Kerans: One of the biggest names in sports in the twentieth century was Ben Hogan, he was a super perfectionist. He was sitting down in a hotel once and they said “What more could a golfer need?” And he said “More sunlight.” They thought he was joking, but he said you need more sunlight, just to have more time to practice, to stay on top of your game. He wasn’t joking, he was like that, he was a perfectionist. You may be too, but even if you're not, let’s pretend you are. What would you want to improve for your game, if you had more time?

Burns: Well, I think everything. Skating is so big, you know, everybody’s got to be in tip-top shape all the time. And I mean everything—you can work on your passing, your vision, hockey sense, shooting, skating…

Kerans: You’re tall. Have you ever had a power skating coach, specifically?

Burns: Since I was young.

Kerans: Have you really?

Burns: Yup.

Kerans: And you still talk?

Burns: Yeah, Jari Byrski, at Sk8On in Toronto. I’ve been going to his camps, like a lot of other NHL guys, since I was young.

Burns agile

Burns plenty agile  Photo credit: © Frederick Breedon/AFP

Kerans: You said—or, I’ve heard—that you love to read. I can’t ask the question to everyone, but, anything that’s been on your mind recently, anything casual? Johan Cruyff, one of the greatest soccer players of all time, said he would take a book with him on every road trip in his career, but he never made it past page 20. I guess you’ve got more willpower than he does, but anything you want to share with us that you’ve been reading?

Burns: I read a lot. No Easy Day, Lone Survivor. I’ve been reading Inferno, and Game of Thrones right now. Harry Potter has been out there, I love that series. I love to read a lot of different things.
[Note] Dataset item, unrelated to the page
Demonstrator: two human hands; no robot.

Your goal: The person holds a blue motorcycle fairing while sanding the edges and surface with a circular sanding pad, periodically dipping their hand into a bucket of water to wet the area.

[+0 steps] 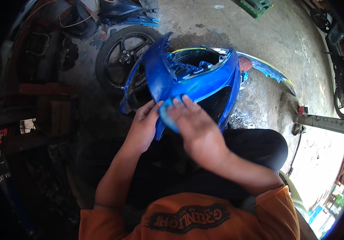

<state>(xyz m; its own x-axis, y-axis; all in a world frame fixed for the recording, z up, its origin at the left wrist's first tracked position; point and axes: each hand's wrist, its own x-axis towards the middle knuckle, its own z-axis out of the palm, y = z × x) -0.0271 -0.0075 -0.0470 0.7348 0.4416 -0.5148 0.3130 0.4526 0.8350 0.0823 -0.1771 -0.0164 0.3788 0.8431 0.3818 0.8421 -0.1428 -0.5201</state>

Kerans: Here’s a question I could ask you that I wouldn’t be so quick to ask every hockey player. It's my last question of the night. They walked up to Bryzgalov, an eccentric goaltender, and they asked “What would you be, Ilya, if you weren’t a goalkeeper?” And he said quickly, “I’d be an astronaut.” Next day they asked Kovalchuk, because they were playing against each other in the playoffs a couple of years ago, and he said--it was an endearing answer—he said right away, “I would be a taxi driver.” And they said “Why?” And he said “Because I like to help people out, and to meet a lot of people.” I’m not going to hold it to you, but if tonight I were to ask you what would you be if not a hockey player?

Burns: A Navy SEAL. Special forces.

Kerans: Canadian or US?

Burns: Well I think it would have to be probably in the Canadian, a Canadian sniper. I’ve always had an interest in that. But you know, coming down here, Navy SEALs are some of the best, so, some kind of special forces is what I’ve always wanted to be.

Kerans: We appreciate you joining us, and I want to wish you luck in the future.

Burns: Thank you, have a good night.